Don is one of the best known modern wargamers in the world, if not the best known.   He has been a leading light in the hobby since the early 1960s and has written a long list of Wargaming books.   He is one of the very few personalities in the hobby that I have never heard a bad word written about.   For the past 20 years he has been a legend and few would have dared to criticise his work.   On the two forums which I follow there have been pages and pages of posts in praise of him.   The worse thing I read was that one or two, of the younger members, had not read his books.   But even they acknowledged that he had had an influence on their own hero’s.

My introduction to the hobby was when I found a copy of “Charge or how to Play Wargames” in the local library.   I am not sure, but I think, that there was a mention of Don Featherstone’s “Wargamers Newsletter” in there.

I loved the newsletter.   I can remember the joy of receiving the small brown envelope each month and the anticipation of opening the first page.   Even then it looked very amateur and old fashioned, with its smudged writing and tiny print.   But it provided much more enjoyment than the later glossy magazines like “Miniature Wargaming” and “Wargames Illustrated” etc.
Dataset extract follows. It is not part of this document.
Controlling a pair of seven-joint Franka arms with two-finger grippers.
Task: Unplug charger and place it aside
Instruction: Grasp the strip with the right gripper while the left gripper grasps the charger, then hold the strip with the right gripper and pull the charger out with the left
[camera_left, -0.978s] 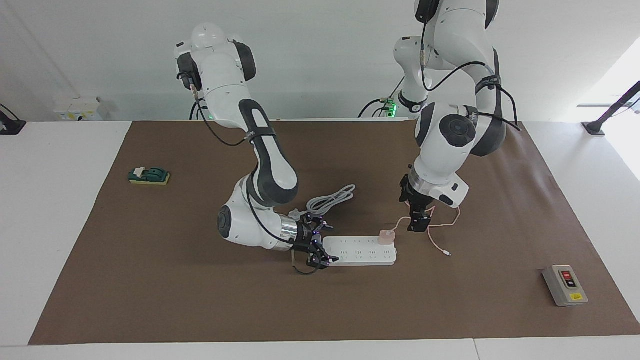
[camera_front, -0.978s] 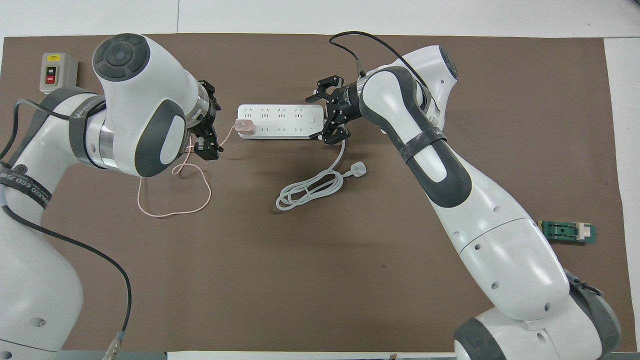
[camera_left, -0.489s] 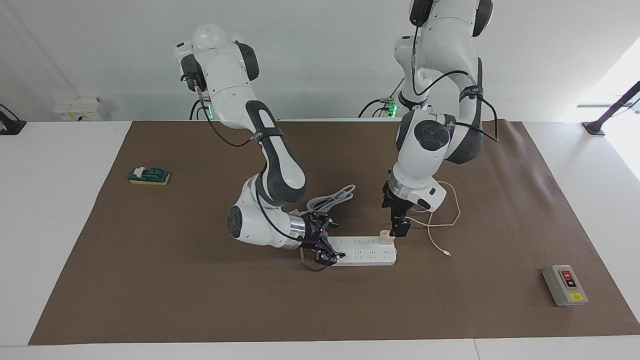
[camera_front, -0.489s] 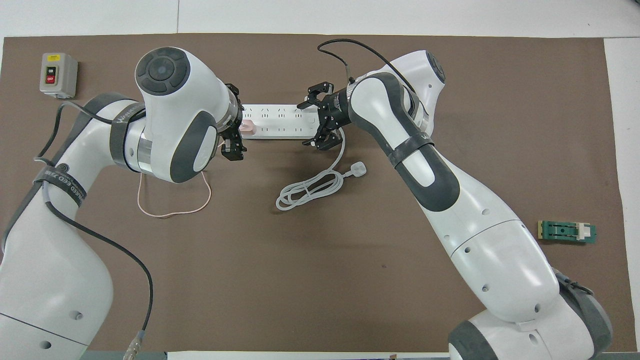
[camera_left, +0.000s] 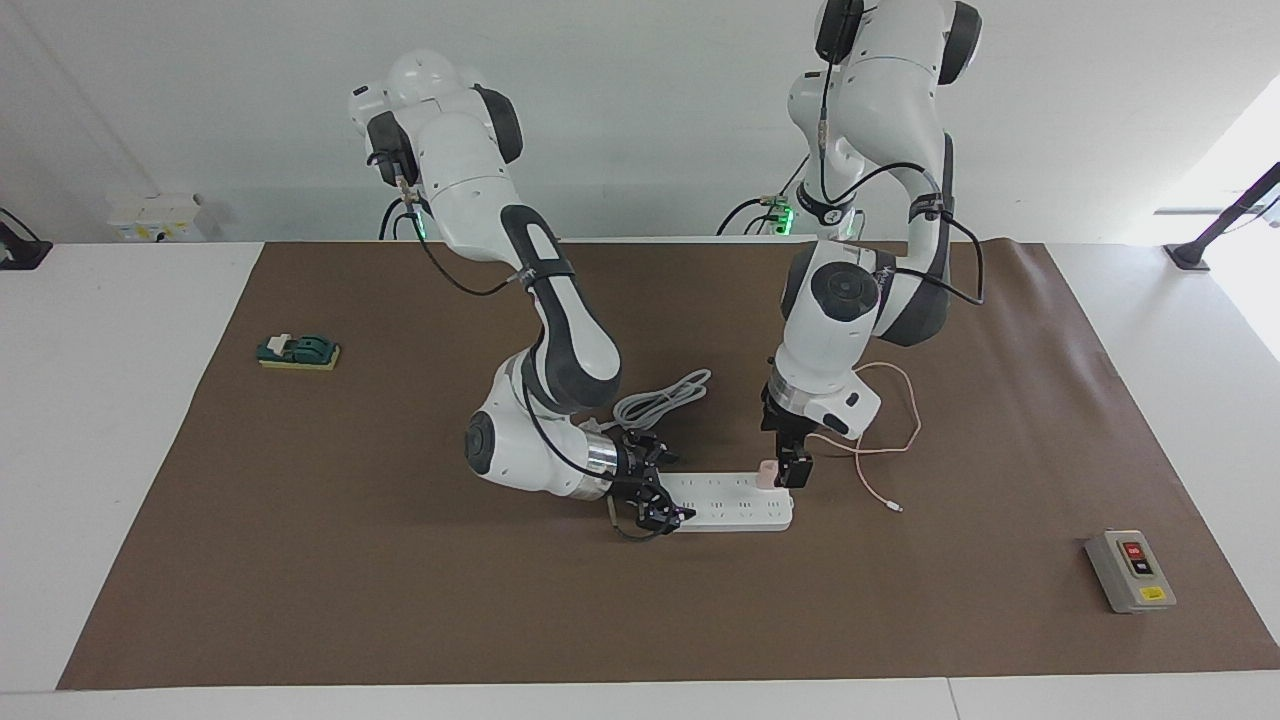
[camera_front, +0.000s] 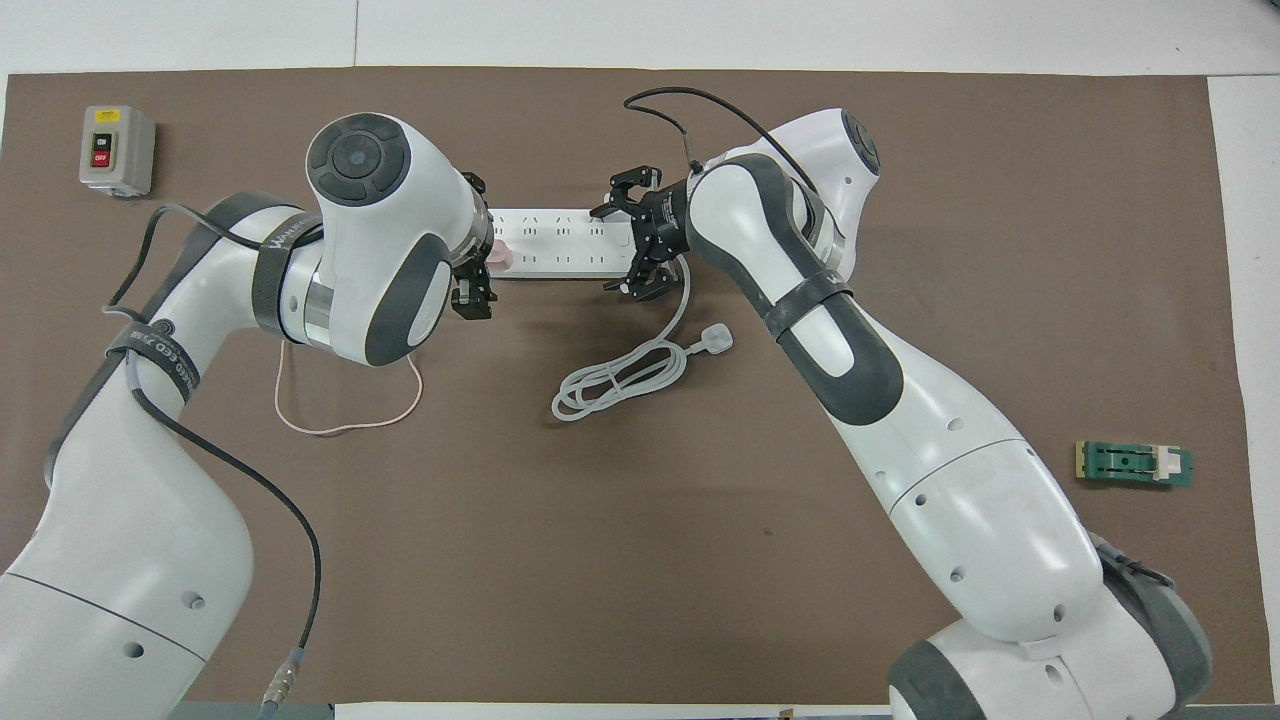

I can still remember, almost word for word, my favourite article.  It was called “At the Colonel’s Table”.   It was the fictional tale of a novice wargamer invited to play at the great Colonel’s wargames table.   Whilst they were having a break for dinner, with a glass of wine, the dastardly Colonel slipped away to move his model soldiers to avoid defeat.   The article was spread over two issues, and it was a long month waiting for part two.

Most people praised his many books on Wargaming.   To be honest I found them boring.  I have never been one to learn rules quickly or easily.   I bought every single book as they became available.  I also read them cover to cover.   But I found it hard going.  Very much like reading a technical manual.    Nowhere near as good as the very readable “Charge”.

Some were easier, such as “Wargames Campaigns”.   But my favourite was a soft cover books called, I think, “Wargamers Handbook”.   In contained sections on different aspects of the hobby, and I was particularly interested on the section on museums.   I am pretty sure that it was here I found the first mention of Kulmbach museum of tin figures.   Jan and I spend a marvellous weekend at nearby Nuremburg and spent a whole day studying the displays in the lovely old castle of Kulmbach.

In 1982 we moved to Salisbury, and met Don a few times.   I remember we went to a few of his monthly military lunches in Southampton, where he would have a well known guest speaker.    He was always very friendly and approachable.   He was a legend even then, but always without “airs or graces” as my mum would have said.

So though I never did play his rules, and often found his books pretty heavy going, he was always there in the background.   “Wargamers Newsletter” provided me with hours and hours of enjoyment.  

He had, as they say, “a very good innings”.   He obviously loved the hobby and must have gained great satisfaction from his acknowledged contribution and being accepted as the “Grandfather (or perhaps Godfather) of modern wargaming”.